Xinhua mencatat, UC3, perusahaan patungan UEFA dan Asosiasi Klub Eropa, berperan mengelola hak komersial kompetisi klub UEFA.
Masih menurut Xinhua, kerja sama ini memperpanjang jejak Alibaba dalam digitalisasi olahraga global. Alibaba menjadi Mitra Olimpiade Dunia pada 2017 dan sejak itu mendukung transformasi digital Komite Olimpiade Internasional.
Pada Olimpiade Tokyo 2021, penyiaran berbasis komputasi awan digunakan dalam skala besar. Di Olimpiade Musim Dingin Beijing 2022, sistem inti Olimpiade untuk pertama kalinya sepenuhnya dipindahkan ke komputasi awan.

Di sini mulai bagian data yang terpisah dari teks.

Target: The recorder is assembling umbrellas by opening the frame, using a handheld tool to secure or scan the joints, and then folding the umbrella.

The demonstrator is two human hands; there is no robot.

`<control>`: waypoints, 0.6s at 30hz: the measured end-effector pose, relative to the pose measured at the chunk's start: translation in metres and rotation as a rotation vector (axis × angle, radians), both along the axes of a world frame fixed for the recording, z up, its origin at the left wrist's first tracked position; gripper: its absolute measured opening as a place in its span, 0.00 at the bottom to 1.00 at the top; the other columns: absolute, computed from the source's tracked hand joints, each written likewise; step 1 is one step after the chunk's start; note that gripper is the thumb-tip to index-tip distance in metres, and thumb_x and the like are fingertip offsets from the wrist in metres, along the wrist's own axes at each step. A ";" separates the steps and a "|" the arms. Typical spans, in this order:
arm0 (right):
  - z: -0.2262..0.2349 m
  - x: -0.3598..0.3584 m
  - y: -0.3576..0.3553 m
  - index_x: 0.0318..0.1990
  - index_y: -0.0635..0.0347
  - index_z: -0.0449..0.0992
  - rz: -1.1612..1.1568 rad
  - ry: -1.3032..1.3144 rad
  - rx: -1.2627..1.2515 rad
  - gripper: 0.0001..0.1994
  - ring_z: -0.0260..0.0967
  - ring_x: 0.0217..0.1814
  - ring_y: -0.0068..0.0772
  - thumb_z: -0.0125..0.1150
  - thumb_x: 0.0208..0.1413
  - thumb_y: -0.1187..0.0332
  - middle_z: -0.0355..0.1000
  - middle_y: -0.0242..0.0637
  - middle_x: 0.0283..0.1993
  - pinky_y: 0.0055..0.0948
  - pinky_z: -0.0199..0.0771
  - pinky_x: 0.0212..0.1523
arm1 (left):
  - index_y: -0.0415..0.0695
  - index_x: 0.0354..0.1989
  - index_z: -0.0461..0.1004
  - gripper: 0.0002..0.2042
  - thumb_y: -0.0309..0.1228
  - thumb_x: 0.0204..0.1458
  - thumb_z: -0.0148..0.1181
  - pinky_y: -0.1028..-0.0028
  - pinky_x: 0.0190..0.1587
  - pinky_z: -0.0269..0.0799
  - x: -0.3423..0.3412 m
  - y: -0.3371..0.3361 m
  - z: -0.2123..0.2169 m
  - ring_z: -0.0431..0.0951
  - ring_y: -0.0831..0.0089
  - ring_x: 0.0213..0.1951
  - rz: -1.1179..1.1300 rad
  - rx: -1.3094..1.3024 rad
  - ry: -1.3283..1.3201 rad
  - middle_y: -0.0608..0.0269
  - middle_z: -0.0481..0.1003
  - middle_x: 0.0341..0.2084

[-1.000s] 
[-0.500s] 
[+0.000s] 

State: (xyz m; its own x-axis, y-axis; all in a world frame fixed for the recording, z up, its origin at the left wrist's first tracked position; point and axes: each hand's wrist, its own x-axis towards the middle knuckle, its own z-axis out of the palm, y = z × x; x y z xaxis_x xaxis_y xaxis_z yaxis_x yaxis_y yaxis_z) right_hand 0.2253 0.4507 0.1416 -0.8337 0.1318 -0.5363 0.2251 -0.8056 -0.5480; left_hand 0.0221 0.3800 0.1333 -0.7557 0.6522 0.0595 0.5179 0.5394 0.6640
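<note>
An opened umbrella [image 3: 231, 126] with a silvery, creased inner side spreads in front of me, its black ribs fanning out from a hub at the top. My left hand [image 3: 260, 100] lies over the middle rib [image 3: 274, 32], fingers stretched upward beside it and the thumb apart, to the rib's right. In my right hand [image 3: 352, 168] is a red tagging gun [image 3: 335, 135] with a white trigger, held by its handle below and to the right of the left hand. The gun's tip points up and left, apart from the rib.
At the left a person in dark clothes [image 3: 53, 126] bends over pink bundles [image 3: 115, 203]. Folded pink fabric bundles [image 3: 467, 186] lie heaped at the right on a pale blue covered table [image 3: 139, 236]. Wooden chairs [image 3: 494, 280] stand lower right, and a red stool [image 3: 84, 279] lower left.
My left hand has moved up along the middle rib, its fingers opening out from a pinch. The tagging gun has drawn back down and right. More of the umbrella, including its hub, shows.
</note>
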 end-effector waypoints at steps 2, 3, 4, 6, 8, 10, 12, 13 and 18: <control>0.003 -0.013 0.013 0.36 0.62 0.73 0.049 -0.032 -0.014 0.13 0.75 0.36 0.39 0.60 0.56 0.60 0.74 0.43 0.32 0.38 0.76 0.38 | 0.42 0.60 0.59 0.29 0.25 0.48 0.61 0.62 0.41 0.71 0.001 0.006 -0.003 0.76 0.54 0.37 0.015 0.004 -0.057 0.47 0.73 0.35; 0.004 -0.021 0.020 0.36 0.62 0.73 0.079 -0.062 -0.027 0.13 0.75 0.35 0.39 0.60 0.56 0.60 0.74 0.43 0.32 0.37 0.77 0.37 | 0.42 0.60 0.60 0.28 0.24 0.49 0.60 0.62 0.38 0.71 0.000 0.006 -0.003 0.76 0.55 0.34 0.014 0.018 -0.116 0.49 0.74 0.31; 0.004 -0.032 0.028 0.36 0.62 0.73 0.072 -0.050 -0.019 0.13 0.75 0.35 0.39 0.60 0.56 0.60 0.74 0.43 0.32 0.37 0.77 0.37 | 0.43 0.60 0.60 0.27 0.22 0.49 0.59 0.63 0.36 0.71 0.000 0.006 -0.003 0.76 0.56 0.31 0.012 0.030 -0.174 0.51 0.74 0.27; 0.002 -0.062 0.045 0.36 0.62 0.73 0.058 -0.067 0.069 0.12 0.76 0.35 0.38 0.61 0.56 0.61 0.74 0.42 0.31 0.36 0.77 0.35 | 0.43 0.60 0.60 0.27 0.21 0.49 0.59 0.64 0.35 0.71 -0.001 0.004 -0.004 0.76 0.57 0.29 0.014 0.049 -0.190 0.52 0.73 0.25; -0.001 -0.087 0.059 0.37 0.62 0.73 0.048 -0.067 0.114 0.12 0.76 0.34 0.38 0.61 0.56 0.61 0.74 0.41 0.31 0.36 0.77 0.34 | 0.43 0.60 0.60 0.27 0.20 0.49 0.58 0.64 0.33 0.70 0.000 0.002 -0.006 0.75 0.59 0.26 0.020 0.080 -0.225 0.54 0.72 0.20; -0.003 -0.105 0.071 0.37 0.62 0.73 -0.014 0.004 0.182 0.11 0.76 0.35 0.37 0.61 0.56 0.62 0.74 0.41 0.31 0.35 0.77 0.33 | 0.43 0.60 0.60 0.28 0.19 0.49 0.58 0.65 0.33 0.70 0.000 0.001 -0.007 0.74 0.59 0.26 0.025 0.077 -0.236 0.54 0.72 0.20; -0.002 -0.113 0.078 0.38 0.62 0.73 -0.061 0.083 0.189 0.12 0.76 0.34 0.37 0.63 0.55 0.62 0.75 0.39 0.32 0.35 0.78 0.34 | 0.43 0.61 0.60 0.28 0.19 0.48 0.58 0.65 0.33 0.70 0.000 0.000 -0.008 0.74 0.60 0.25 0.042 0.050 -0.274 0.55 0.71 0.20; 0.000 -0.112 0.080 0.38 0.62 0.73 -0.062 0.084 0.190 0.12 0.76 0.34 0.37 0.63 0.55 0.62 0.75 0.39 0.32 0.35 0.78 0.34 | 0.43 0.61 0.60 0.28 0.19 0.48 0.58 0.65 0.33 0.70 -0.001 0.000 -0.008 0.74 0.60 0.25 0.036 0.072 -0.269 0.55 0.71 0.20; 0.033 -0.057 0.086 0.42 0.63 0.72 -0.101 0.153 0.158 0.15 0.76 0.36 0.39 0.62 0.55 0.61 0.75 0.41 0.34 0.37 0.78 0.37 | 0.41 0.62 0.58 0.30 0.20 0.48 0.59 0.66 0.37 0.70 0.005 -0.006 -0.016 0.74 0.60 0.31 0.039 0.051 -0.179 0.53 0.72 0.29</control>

Pada Olimpiade Paris 2024, siaran berbasis komputasi awan untuk pertama kalinya melampaui transmisi satelit sebagai metode utama penyiaran. Sementara pada Olimpiade Musim Dingin Milan-Cortina 2026, IOC memperkenalkan model bahasa besar resmi Olimpiade pertama berbasis teknologi Qwen milik Alibaba.
Sepak bola Eropa tetap hidup karena sejarah, rivalitas, dan fanatisme. Kini UEFA menambahkan AI di belakang layar. Tantangannya sederhana: teknologi itu harus membuat penonton makin dekat dengan sepak bola, bukan hanya makin dekat dengan layar.